El tiempo no se detiene

Una paloma con camuflaje urbano gris y blanco correteaba acompañándose del movimiento de resorte de su cuello sobre el suelo adoquinado de la ciudad. Sus delgadas patas apresuraban el andar ante la inminente posibilidad de ser pisoteada por la muchedumbre que deambulaba con sus bolsas de la compra, sus teléfonos en las manos y su pensamiento guardado en algún compartimento del aparato electrónico.

Tal aglomeración propia del fin de semana había llenado de vida una vez más la Plaza de la Impotencia, dónde era costumbre que los tenderos locales instalasen los puestos de venta de frutas y verduras. Además de algún librero, que bajo un pequeño techo de tela improvisado vendía los últimos bestsellers al lado de la fuente de mármol y granito. La música incansable de un acordeonista salpicaba de dulzura, aderezando los cafés de las terrazas de la plaza, y con la rutina de los sábados a la tarde dos jóvenes estaban sentados en una de ellas.

Él, con camisa blanca y pantalones tejanos, acariciaba con el dedo índice la diminuta asa de la taza rojiza. La etiqueta de cartón colgaba de un cordel blanco y reposaba sobre el plato de cerámica. El olor a té se confundía con el de su colonia, y los ojos verdes se escondían detrás de unas gafas de “aviador”.

Ella, en la mesa de enfrente arropada con un vestido verde y unos zapatos de tacón, mantenía las piernas cruzadas y apoyaba su espalda sobre la silla de mimbre y acero. El olor de su café Capuchino le echaba un pulso al dulzor de la infusión y con el periódico en las manos intentaba esconder su mirada en un falso intento por evitar ruborizar su suave piel.
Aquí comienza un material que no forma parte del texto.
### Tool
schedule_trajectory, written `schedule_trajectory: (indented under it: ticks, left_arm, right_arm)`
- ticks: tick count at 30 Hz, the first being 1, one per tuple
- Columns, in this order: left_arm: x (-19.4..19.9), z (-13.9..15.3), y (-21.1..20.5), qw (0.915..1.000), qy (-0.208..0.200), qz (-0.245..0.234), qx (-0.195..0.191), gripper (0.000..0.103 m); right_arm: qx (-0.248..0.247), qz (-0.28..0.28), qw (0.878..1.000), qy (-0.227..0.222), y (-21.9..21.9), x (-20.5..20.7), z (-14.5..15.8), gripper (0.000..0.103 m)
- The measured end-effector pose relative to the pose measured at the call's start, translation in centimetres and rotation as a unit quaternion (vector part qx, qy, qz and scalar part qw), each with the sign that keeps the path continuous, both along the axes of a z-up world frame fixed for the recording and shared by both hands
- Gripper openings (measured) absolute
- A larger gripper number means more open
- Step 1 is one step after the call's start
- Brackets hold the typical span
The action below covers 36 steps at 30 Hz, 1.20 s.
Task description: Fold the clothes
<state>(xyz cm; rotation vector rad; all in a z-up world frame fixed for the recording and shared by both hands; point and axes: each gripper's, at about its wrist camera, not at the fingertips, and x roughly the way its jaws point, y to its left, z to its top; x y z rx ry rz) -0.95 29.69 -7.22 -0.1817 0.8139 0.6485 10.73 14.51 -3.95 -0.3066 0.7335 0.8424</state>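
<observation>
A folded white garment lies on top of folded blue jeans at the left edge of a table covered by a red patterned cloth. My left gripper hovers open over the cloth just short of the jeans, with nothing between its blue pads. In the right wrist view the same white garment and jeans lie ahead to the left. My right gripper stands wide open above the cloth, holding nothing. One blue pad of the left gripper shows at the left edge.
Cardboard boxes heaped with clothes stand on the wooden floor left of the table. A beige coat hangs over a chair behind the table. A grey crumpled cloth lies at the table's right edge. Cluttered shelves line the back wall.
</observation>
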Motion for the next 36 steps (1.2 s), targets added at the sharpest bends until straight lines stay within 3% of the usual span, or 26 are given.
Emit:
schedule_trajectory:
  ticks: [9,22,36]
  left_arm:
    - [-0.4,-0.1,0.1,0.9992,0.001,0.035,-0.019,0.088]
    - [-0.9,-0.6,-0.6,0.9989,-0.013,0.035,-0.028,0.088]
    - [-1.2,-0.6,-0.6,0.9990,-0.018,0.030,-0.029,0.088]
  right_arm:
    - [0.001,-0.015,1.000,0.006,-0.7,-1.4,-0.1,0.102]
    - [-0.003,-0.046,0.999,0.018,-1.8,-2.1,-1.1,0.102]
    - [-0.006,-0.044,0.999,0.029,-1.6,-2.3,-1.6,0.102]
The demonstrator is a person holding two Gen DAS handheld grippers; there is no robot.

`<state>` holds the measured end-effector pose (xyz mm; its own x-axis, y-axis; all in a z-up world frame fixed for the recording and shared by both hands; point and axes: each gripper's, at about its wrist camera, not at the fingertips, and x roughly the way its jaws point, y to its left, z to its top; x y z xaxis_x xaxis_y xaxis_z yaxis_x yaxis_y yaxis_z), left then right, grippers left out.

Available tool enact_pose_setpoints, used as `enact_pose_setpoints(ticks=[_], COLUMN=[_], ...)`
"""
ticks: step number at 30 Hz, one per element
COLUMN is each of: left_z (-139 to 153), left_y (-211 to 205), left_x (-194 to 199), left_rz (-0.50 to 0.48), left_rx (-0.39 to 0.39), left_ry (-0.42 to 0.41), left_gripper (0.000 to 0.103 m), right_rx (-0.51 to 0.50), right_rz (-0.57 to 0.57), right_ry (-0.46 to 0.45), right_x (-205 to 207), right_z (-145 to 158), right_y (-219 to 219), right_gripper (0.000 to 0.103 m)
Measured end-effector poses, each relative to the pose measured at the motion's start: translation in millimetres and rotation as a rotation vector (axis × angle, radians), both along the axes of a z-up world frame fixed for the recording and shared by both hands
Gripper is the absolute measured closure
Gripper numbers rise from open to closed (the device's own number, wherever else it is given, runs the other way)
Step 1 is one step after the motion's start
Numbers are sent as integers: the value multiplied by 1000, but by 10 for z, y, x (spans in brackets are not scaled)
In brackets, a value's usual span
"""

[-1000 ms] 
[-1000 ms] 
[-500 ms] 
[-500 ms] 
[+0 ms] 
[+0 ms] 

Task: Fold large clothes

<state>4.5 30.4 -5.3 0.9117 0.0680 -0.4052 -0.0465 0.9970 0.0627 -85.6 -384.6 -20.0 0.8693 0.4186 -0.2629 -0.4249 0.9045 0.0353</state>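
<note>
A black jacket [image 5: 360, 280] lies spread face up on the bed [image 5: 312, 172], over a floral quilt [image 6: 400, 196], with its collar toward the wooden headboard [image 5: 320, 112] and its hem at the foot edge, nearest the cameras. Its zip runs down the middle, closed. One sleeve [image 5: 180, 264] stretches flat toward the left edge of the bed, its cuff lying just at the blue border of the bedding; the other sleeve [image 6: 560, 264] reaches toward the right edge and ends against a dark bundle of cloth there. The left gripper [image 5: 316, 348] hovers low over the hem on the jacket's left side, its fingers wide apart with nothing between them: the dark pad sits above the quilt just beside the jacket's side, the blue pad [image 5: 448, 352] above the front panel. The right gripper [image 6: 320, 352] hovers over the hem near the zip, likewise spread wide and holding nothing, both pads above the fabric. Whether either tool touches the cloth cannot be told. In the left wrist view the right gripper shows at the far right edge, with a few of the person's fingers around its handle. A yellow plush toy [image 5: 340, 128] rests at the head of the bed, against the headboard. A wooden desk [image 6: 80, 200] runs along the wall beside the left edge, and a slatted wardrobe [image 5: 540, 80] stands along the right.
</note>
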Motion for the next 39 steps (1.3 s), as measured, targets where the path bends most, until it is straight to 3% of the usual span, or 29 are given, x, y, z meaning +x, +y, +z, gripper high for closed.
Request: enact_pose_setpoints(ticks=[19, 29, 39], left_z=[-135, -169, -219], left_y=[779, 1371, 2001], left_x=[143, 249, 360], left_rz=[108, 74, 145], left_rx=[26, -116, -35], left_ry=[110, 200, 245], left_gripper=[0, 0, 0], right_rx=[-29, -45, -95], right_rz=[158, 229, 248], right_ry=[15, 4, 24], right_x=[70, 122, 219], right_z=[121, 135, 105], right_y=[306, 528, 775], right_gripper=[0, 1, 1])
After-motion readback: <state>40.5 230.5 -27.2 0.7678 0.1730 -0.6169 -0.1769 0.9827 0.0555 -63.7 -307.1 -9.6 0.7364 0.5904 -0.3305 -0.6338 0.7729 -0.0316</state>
No obstante, ambos se mantuvieron la vista durante el tiempo infinito que resulta de contar los granos de arena de una playa. El mismo tiempo que se paraliza cuando descubres en esa misma décima de segundo el sentido de tu vida. Se miraron y no dejaron de hacerlo, porque ambos sentían el compás palpitando bajo el pecho. No dejaron de hacerlo incluso cuando la paloma emprendía el vuelo con ferviente rapidez, dejando varias plumas atrás como el náufrago que abandona el equipaje en camarote. Ni tampoco cuando el ajetreo de la plaza se convirtió en una marabunta descontrolada que corría hacia ningún lado. Tampoco dejaron de mirarse cuando el acordeón dejó de sonar y los gritos se convirtieron en la orquesta macabra tutelada por el coche que se había saltado los bolardos y se dirigía hacia las terrazas arremetiendo contra todo aquel peatón que se encontraba. Acelerando, en su enfermiza locura aplastaba, quebraba y mataba en el sin sentido de la situación, con el dolor injusto de la impotencia. Y no paró, no lo hizo hasta que el impacto devolvió a los jóvenes al mundo real donde el tiempo avanza en cada segundo, donde la sangre mancha las blancas camisas y los periódicos no sirven más que para taparnos la vista.

-En honor a todas las victimas del terrorismo. Incapaz de expresar con palabras el dolor que siento.

16 respuestas a “El tiempo no se detiene

  1. Es cierto no hay palabras para expresar el dolor, pero tus letras han sido perfectas para hablar de la realidad; la vida es ese pequeño momento que nos saboreamos y de pronto ya no esta. Excelente homenaje, es un placer leerte.